There were about 20 of us, all herded into this one room where we had to sit and just wait. It was totally white and it reminded me of the inside of a mental hospital. We had to sit and read ancient copies of women's magazines until we were called for various things like questions about our health and having cervix softening pessaries put inside us.

And the smell, Oh my God, I will never forget it. My sense of smell had heightened anyway, I'd found, during my pregnancy (I was 13 1/2 weeks gone at the time) which made the whole thing worse. It was all chemically and really nauseating.

At no point did anyone ask me 'are you OK with this? are you sure you want to go ahead with it?' Some of the nurses were verging on the hostile. One of them even told me how she had ovarian failure as if to say 'I can't have kids and look at you killing yours.'

It was just like a production line, passed on from person to person, finally wheeled into the operating theatre where I was knocked out. I wasn't treated as an individual at a highly emotional time in her life, but as just another nuisance girl in trouble. The whole experience has coloured how I feel about my abortion. I still feel as though I did something awful and wrong because that was the way I was treated.

Afterwards, there were 3 stages of recovery before I was allowed to go home. First, I was sat in my cubicle on the trolley I had gone in on and was given some water (I'd had a general so I hadn't been allowed to eat or drink from several hours before the op) and then I was allowed to come and sit with the other girls and drink some orange squash and eat a couple of biscuits.

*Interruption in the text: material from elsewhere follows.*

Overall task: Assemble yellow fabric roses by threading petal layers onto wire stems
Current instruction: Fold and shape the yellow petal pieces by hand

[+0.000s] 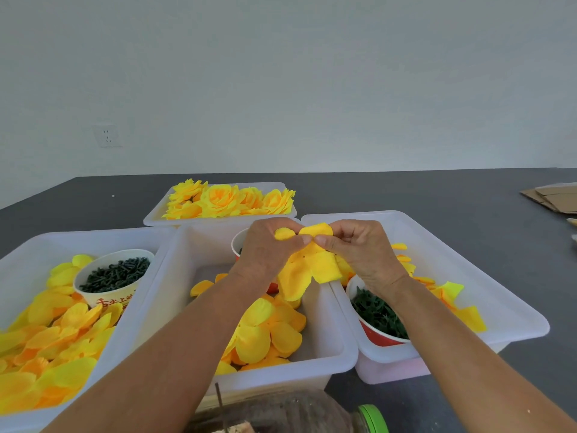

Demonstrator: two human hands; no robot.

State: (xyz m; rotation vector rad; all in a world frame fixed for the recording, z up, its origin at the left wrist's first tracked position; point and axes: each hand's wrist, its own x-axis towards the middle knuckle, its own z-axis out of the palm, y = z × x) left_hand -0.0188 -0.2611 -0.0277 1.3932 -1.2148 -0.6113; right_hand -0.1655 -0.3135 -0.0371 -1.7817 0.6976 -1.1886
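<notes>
Dark table (437, 195), bins crowding us; we're pinching a petal layer (307, 267) with left hand (268, 248) and right hand (359, 245) together, over middle bin (312, 367).

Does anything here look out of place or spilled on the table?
Nothing is spilled. The loose petals lie inside their white bins, and the finished roses sit in the far bin. Only some flattened cardboard lies loose at the table's right edge.
</notes>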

This is when I got talking to a few of them. In some perverse way I was glad to be around girls who were going through the same thing. We were even laughing about things like how our boobs had grown during our pregnancy. I think we were still a little bit in shock. I remember feeling relieved, but it hadn't really all sunk in yet. Then the lines we'd had put into the backs of our hands were taken out as we were ready to progress to the next stage at various times. The next room was much smaller, we a TV and a a toilet next door. I had to go and see how much I was bleeding and whether or not I could pee OK.

After that I was allowed to go. An orderly carried my bag for me as I went out to meet my boyfriend. This was the only point when anyone treated me with any great kindness. She told me to take care and that my boyfriend was to do everything for me for the next 24 hours. And I left, no counselling, nothing.